Like the event at the convention centre, volunteers run all of the roles at the Praxes sites, from greeters to screening. All volunteers receive training and those volunteers doing the swabbing have more training. (All volunteers have to pass COVID screening first). The swabbers are taught how the swab goes in the nostril, how far it goes in, and what it feels like. That training takes about 40 minutes and MacDonald says a quality check is done after a volunteer has swabbed about 10 people. Swabbers get a one-page script they have to practice on how to explain the test to those coming to the site. He says they never had to take a person off swabbing because they weren’t doing a good job. 

“The script is very good at not only making the swabber calm, but the person getting tested calm,” MacDonald says. “We don’t generally let them start working with the public until they have the script down, so they are explaining everything clearly.”  

Like the site at the convention centre, the Praxes events have a social aspect with music and a casual atmosphere. MacDonald says many of the volunteers at the HRM pop-ups bring their friends in to get tested. Then they share the photos on social media. But they also remind others to follow the public health protocols.  

“We have some volunteers who come to almost every site,” MacDonald says. “It’s a rare opportunity when you think about it. We haven’t seen anything like this before. The people from the public being tested by other people from the public. Part of the model has shown you can quickly train someone that has no medical background to do something that was normally a load on the healthcare system.” 

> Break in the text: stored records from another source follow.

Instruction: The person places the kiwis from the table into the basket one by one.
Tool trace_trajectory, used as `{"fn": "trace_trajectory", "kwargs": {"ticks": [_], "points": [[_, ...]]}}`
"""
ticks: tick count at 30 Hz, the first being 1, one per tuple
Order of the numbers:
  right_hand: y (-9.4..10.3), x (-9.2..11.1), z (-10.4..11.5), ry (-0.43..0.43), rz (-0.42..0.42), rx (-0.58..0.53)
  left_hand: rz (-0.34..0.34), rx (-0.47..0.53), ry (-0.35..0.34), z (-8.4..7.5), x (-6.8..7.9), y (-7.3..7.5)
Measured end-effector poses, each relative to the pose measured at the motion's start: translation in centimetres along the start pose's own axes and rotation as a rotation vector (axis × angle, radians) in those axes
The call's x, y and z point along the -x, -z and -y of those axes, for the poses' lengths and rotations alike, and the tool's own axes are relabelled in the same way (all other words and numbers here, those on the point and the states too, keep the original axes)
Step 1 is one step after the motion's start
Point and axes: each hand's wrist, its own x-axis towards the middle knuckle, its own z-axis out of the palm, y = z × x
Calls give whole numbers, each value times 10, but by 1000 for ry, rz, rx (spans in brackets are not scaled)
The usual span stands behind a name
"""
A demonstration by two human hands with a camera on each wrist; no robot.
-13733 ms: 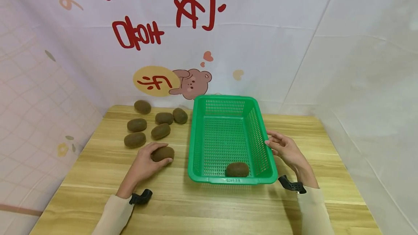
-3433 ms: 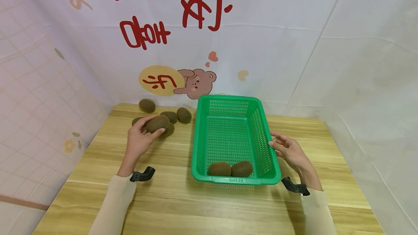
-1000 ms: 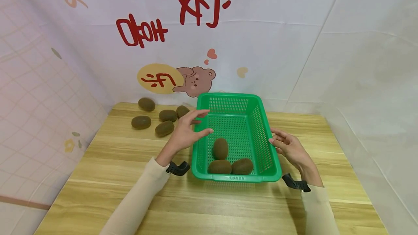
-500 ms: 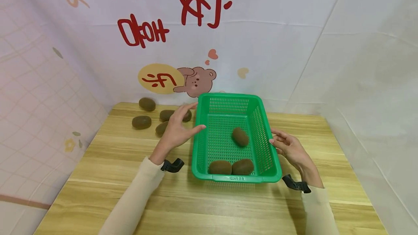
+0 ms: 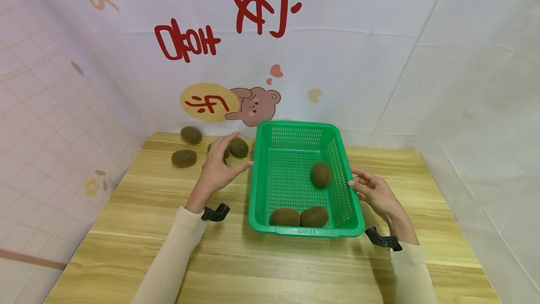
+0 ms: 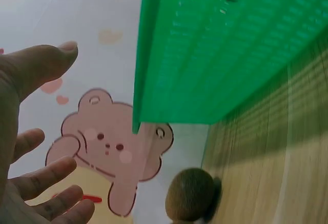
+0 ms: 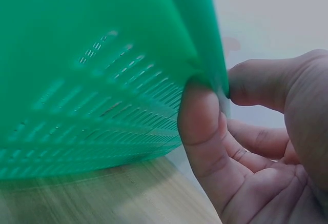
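My left hand [image 5: 216, 168] hovers over the table left of the green plastic basket [image 5: 306, 231], fingers spread and holding nothing. It overlaps two kiwis in the head view; another kiwi [image 5: 239, 147] lies just beyond its fingers, also seen as a kiwi [image 6: 190, 194] below the basket in the left wrist view. With thumb and fingers, my right hand [image 5: 373, 193] pinches the basket's right rim [image 7: 207, 34]. Inside the basket, one kiwi [image 5: 321, 175] rests near the right wall. Two more, a left kiwi [image 5: 285, 216] and a right kiwi [image 5: 314, 216], lie side by side along the near wall.
Farther left on the wooden table [image 5: 253, 271] are a back kiwi [image 5: 191, 135] and a nearer kiwi [image 5: 183, 158]. A white printed cloth [image 5: 337, 60] hangs right behind the table's back edge, with pale cloth on both sides.
My left hand let go of a third kiwi in the basket, then drew back left. That kiwi rolled right towards the right wall. The right hand stays on the rim.
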Motion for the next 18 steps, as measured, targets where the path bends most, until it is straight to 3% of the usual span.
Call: {"fn": "trace_trajectory", "kwargs": {"ticks": [6, 18], "points": [[-1, -1, 0, 13, 9, -20, -42, -11, 3, 15, 4, 3], [0, 0, -3, 14, 6, -19, -69, -37, 84, 42, 12, 2]]}}
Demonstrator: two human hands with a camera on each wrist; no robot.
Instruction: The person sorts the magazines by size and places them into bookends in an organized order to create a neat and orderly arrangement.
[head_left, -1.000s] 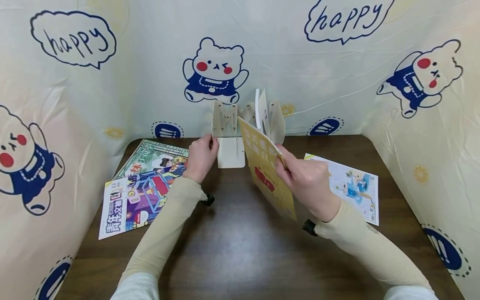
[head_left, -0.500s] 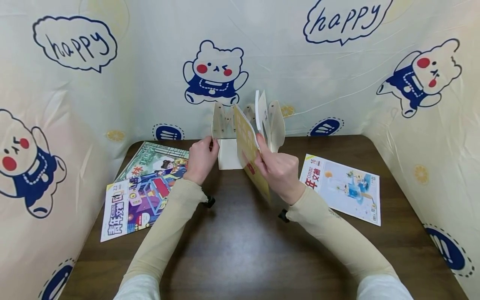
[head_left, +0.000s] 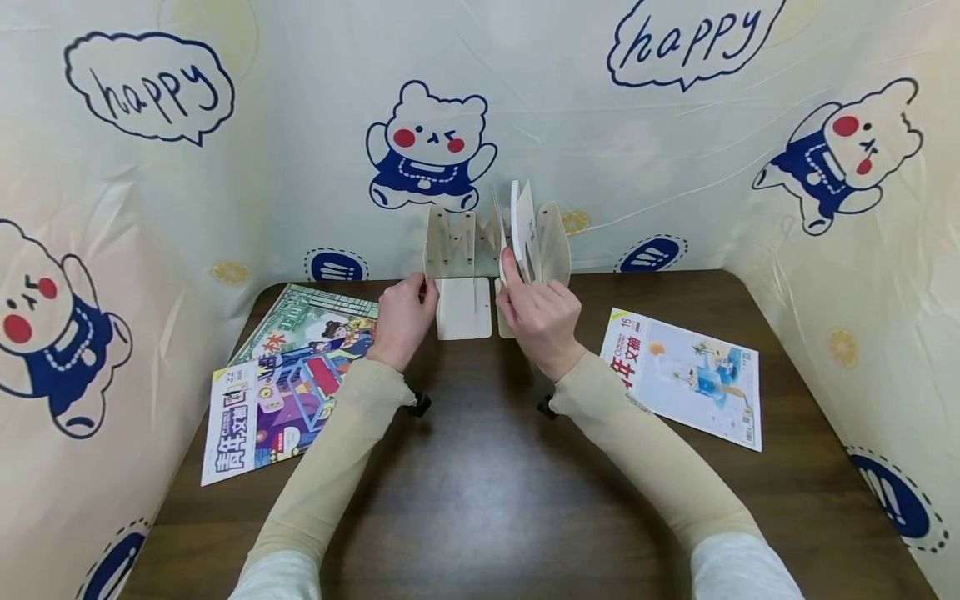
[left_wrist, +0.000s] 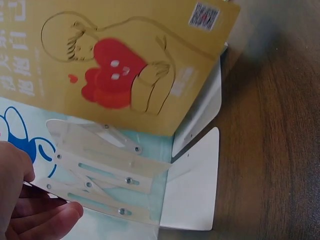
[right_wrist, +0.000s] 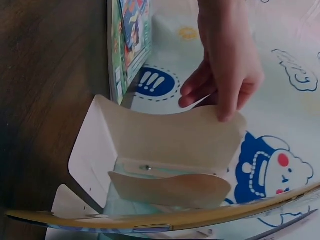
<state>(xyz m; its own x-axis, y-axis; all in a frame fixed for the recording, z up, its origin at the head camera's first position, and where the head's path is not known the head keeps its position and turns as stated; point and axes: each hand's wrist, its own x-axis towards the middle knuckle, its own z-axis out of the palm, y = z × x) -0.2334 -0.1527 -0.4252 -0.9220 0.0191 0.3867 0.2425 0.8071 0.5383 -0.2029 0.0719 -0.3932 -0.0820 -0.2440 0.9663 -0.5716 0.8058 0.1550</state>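
Note:
My left hand (head_left: 405, 318) pinches the left end plate of a cream folding book rack (head_left: 450, 242). In the left wrist view its fingertips grip the edge of that plate, above the rack's riveted crossbars (left_wrist: 100, 192). A yellow magazine (left_wrist: 120, 65) with a red heart and a line-drawn figure on its cover stands in the rack's right part. In the head view it is nearly edge-on, just left of a white book (head_left: 516, 218). My right hand (head_left: 542, 321) holds the magazine by its near edge, index finger reaching forward along it. The right hand is outside the right wrist view.
On the left of the brown table (head_left: 465, 500) lie a purple magazine (head_left: 288, 408) and a green one (head_left: 288, 312), overlapping. Another white-and-blue magazine (head_left: 686, 379) lies to the right. A printed curtain (head_left: 315, 167) hangs close behind the rack.
My right hand has moved left and forward, taking the yellow magazine into the rack and turning it nearly edge-on. The left hand has stayed on the rack's left end.

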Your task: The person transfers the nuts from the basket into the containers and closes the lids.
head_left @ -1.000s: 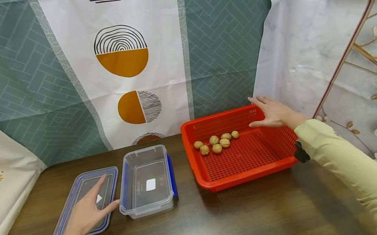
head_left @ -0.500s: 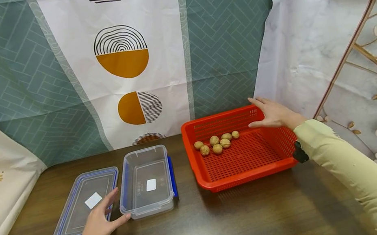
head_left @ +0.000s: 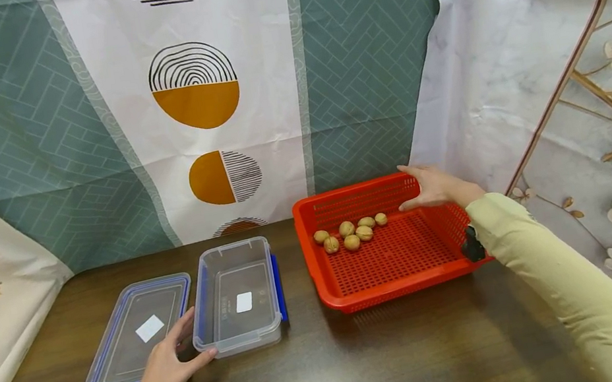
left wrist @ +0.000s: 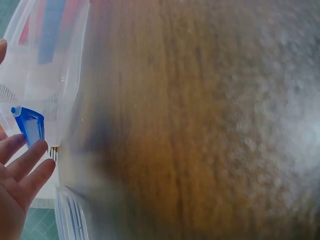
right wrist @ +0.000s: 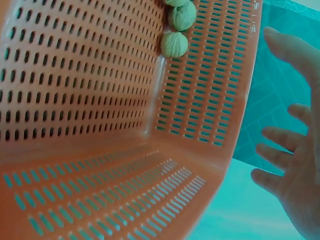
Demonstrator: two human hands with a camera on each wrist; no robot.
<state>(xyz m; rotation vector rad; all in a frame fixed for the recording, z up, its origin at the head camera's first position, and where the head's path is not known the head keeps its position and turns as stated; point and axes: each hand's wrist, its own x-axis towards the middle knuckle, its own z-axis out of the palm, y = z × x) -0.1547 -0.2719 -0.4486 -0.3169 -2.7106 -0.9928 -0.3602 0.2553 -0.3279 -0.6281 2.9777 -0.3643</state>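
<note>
A clear plastic food container (head_left: 237, 288) with a blue latch (left wrist: 31, 125) stands on the table. My left hand (head_left: 167, 366) is right at its near left corner, thumb by the front rim and fingers beside the left wall. Those fingers look spread in the left wrist view, close to the latch. Several walnuts (head_left: 349, 235) lie toward the back left of a red perforated basket (head_left: 359, 299). Over the basket's far right part hovers my right hand (head_left: 434, 185), its fingers apart and holding nothing. The right wrist view has this hand (right wrist: 295, 160) beyond the rim.
The container's flat lid (head_left: 118, 354), edged by a blue seal, lies left of it. Wooden tabletop (head_left: 323, 375) shows in front of both vessels. A patterned cloth (head_left: 245, 107) hangs behind, with a floral one (head_left: 603, 170) at the right.
My left hand has moved right, from over the lid to the container's near left corner. The right hand has stayed almost in place above the basket, shifting slightly left.
</note>
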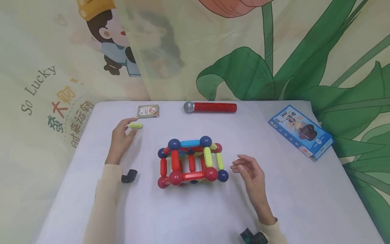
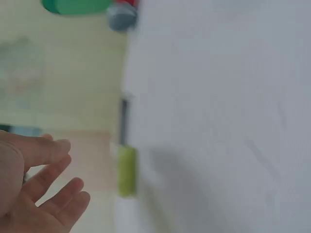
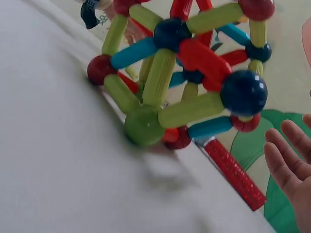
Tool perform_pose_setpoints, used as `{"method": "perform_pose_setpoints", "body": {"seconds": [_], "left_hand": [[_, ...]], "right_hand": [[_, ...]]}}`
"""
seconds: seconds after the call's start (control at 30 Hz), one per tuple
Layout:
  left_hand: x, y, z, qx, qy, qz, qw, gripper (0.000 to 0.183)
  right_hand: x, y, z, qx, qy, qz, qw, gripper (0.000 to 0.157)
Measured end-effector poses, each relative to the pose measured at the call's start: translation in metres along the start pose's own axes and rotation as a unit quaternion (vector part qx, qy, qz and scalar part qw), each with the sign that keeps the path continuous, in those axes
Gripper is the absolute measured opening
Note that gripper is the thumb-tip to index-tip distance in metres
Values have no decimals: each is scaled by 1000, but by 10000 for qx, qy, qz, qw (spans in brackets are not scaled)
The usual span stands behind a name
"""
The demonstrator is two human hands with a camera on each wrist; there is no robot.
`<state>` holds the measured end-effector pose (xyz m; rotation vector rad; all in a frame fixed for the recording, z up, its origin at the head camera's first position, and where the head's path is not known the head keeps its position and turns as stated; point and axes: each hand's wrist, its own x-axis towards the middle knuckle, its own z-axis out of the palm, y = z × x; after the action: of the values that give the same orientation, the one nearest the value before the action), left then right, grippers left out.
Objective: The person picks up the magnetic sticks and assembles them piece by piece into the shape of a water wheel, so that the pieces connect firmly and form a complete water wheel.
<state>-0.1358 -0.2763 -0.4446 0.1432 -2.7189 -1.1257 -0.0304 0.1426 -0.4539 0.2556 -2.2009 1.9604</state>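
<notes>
A box-shaped frame of magnetic rods and balls (image 1: pixel 193 176), in red, blue and yellow-green, stands mid-table. To its right is my right hand (image 1: pixel 251 179), fingers loosely bent, touching nothing. The right wrist view shows the frame (image 3: pixel 191 111) close up, with a green ball at one lower corner and the hand apart from it. At the far left, my left hand (image 1: pixel 121 141) hovers by a yellow-green magnetic rod (image 1: pixel 135 125), thumb and fingers spread beside it. From the left wrist, a gap appears between the fingertips and that rod (image 2: pixel 127 171).
Behind the left hand lies a small flat card box (image 1: pixel 148 111). A red microphone (image 1: pixel 214 107) lies along the back edge. The blue printed box (image 1: pixel 301 132) sits at the right rear. A patterned curtain (image 1: pixel 170 51) hangs behind the white table (image 1: pixel 189 217).
</notes>
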Motion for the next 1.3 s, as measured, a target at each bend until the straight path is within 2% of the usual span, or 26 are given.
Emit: {"method": "perform_pose_setpoints", "body": {"seconds": [0.07, 0.17, 0.27, 0.37, 0.47, 0.57, 0.63, 0.7, 0.77, 0.83, 0.93, 1.07, 1.2, 1.3], "left_hand": [[14, -15, 5, 152, -402, -449, 9981, 46], [27, -28, 11, 380, -698, -785, 9937, 43], [29, -31, 17, 455, -705, -744, 9937, 36], [21, -22, 19, 302, -483, -482, 9972, 31], [5, 5, 17, -70, -225, 28, 9997, 31], [-17, 48, 10, -517, 11, 842, 9951, 31], [-31, 78, 6, -805, 6, 1387, 9871, 33], [-42, 105, 3, -1137, -153, 1870, 9756, 35], [-50, 126, 3, -1439, -408, 2206, 9638, 38], [-57, 143, 5, -1721, -716, 2395, 9528, 41], [-62, 160, 10, -1942, -1091, 2600, 9396, 43], [-65, 178, 16, -1819, -1365, 2934, 9285, 40], [-66, 188, 21, -1831, -1473, 3106, 9210, 39], [-66, 186, 24, -1843, -1349, 3084, 9234, 42]], "right_hand": [[1, 6, -2, -28, 127, 186, 9997, 28], [2, 13, -5, -48, 243, 407, 9989, 28], [3, 16, -6, -80, 327, 500, 9982, 27], [7, 14, -7, -117, 370, 451, 9982, 26], [13, 9, -8, -144, 368, 162, 9991, 26], [23, -3, -8, -181, 286, -340, 9988, 27], [32, -14, -6, -131, 228, -666, 9974, 28], [40, -27, -1, -9, 121, -912, 9958, 29], [48, -40, 7, 134, -67, -1095, 9939, 31], [55, -52, 16, 317, -361, -1162, 9921, 33], [61, -67, 29, 190, -928, -1266, 9874, 37], [66, -80, 42, -306, -1446, -1540, 9770, 40], [66, -82, 46, -468, -1354, -1745, 9742, 35], [60, -75, 42, -224, -1124, -1569, 9809, 32]]}}
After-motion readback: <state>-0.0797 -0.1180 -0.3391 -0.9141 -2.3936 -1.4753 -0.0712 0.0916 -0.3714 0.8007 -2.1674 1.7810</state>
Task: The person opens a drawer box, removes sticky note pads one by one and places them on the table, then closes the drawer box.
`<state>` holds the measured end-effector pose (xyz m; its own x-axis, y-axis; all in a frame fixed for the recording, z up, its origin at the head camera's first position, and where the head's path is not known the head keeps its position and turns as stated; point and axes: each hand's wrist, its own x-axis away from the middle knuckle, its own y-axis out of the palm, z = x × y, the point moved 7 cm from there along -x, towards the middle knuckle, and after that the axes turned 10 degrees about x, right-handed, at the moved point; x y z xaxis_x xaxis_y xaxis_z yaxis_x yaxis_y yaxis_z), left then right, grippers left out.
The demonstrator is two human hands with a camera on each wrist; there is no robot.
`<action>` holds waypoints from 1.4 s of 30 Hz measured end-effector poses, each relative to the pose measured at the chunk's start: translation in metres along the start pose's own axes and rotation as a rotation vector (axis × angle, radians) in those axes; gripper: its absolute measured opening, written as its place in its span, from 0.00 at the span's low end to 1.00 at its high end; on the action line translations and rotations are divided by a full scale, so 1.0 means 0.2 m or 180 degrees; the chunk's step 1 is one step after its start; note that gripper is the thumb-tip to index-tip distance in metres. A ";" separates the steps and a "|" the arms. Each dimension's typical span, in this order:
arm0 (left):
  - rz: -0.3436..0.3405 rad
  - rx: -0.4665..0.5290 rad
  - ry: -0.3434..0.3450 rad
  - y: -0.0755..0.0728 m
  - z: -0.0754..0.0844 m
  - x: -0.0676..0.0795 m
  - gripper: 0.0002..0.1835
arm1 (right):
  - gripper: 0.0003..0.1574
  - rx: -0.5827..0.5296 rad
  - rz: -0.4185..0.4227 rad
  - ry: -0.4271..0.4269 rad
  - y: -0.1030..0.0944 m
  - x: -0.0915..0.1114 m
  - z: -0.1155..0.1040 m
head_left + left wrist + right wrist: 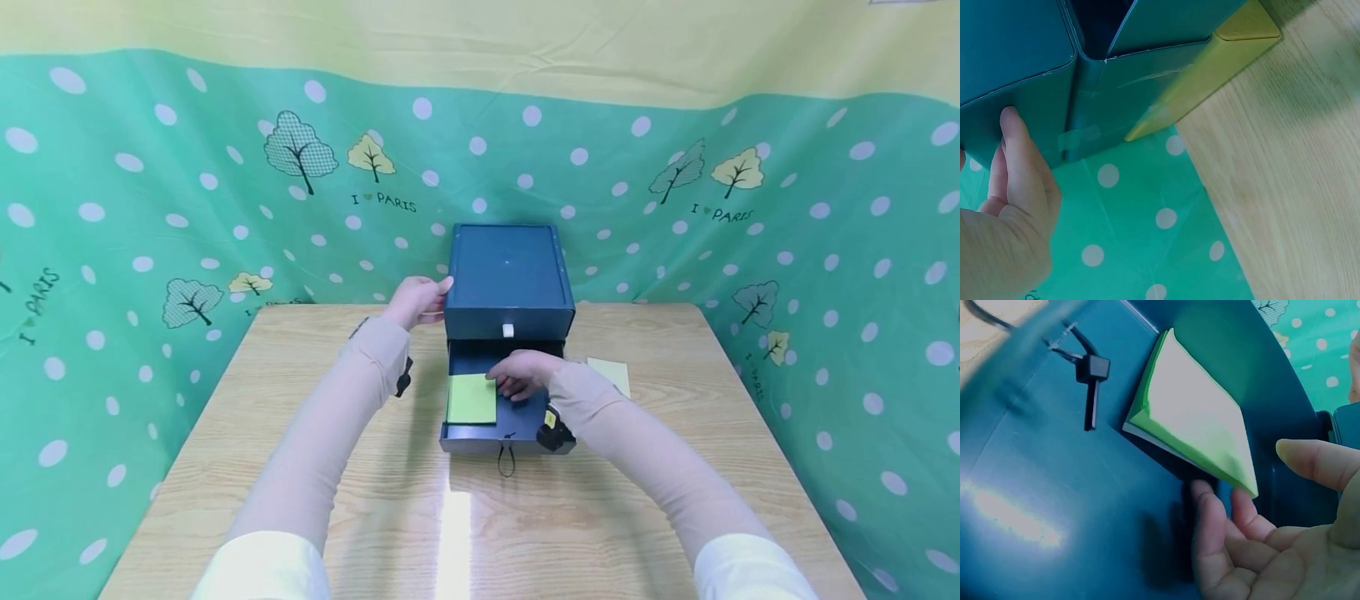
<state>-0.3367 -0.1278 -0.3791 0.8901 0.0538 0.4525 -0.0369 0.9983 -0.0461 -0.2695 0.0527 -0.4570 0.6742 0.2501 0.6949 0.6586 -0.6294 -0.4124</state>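
Note:
A dark blue two-tier drawer box (507, 267) stands on the table with its lower drawer (525, 423) pulled out. Against the left side of the upper tier, my left hand (420, 302) rests its fingers; in the left wrist view a straight finger (1016, 134) lies on the blue wall. Inside the drawer, at its left, sits a green sticky-note pad (472, 400). My right hand (527, 372) reaches into the drawer beside it. In the right wrist view, fingertips (1202, 490) are right at the pad's near edge, with the thumb spread apart.
A black cable-tie loop (506, 460) hangs from the drawer front. A pale paper sheet (613, 375) lies on the wooden table (337, 500) right of the box. A yellow piece (1210, 69) shows beside the box in the left wrist view. Behind hangs a dotted green curtain (480, 175).

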 end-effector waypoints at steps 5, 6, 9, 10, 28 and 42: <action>0.0002 -0.0025 -0.0004 0.00 -0.01 0.00 0.23 | 0.09 0.0040 0.0001 -0.0085 0.01 0.00 -0.01; 0.0002 -0.0012 -0.0001 0.00 -0.01 0.00 0.23 | 0.08 0.0069 -0.0010 -0.0108 0.01 0.00 -0.01; -0.0001 -0.0002 0.0005 0.00 -0.01 0.00 0.23 | 0.08 0.0164 -0.0045 -0.0165 0.03 -0.01 -0.02; -0.0005 -0.0004 0.0006 0.00 -0.01 0.00 0.23 | 0.08 0.0186 -0.0060 -0.0177 0.04 -0.01 -0.02; -0.0026 0.0031 0.0024 0.00 -0.01 0.00 0.22 | 0.11 0.0784 -0.0103 -0.0442 0.11 -0.02 -0.04; -0.0023 0.0052 0.0017 0.00 0.00 0.00 0.22 | 0.12 0.0473 -0.0202 -0.0316 0.12 -0.03 -0.01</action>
<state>-0.3358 -0.1279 -0.3797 0.8928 0.0463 0.4481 -0.0378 0.9989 -0.0281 -0.2591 0.0353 -0.4707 0.6546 0.3618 0.6637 0.7379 -0.4965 -0.4572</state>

Mills plans on volunteering for a few more weeks as she’s needed. She’s even helping with the social media now, tweeting out photos of the volunteers at work. She encourages others to sign on to volunteer, too.   

“You don’t have to swab,” she says. “You can do the testing. You don’t even have to interact with other people. There are so many different roles. It’s a very appreciative group; they’re so happy people are there.”  

And she’s also telling people to get tested often.  

“When you make it normal to get tested, more people will do it for their community and protecting each other.”